American bodybuilding magazine

Strength & Health was a bodybuilding/fitness/Olympic weightlifting magazine, one of the earliest magazines devoted to fitness and bodybuilding. Until the late 1960s, it was the most popular weightlifting magazine in the United States.

==History==
The magazine was published between 1932 and 1986 in 54 Volumes, a volume a year in 6 parts, published every 2–3 months. It was published by York Barbell Company, which was established by Bob Hoffman.
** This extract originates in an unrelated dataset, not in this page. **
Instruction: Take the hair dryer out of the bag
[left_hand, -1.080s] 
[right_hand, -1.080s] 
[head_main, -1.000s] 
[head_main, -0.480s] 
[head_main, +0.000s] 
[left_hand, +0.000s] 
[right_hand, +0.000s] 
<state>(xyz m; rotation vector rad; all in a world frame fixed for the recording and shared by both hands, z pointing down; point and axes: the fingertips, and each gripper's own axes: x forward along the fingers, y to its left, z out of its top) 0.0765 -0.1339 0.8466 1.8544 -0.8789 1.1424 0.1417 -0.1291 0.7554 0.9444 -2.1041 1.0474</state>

In the 1940s, several early gay physique photographers, including Bob Mizer, contributed photos to the magazine and advertised homoerotic (sometimes nude) photographs in its back pages. This eventually gave rise to physique magazines designed for gay audiences, starting with Mizer's Physique Pictorial in 1951. In an article titled "Let Me Tell You a Fairy Tale", the editors of Strength & Health decried the emergence of "homosexual magazines", warning of their corrupting influence on youth.

==Editors==
Its first editor was Lithuanian-born weightlifter Walter Zagurski. Managing editors during the magazine's history included: George F. Jowett, Gord Venables, Jim Murray, Ray Van Cleef, Harry Paschall, Bob Hasse, John Grimek, Terry Todd, Tommy Suggs, and Jan Dellinger.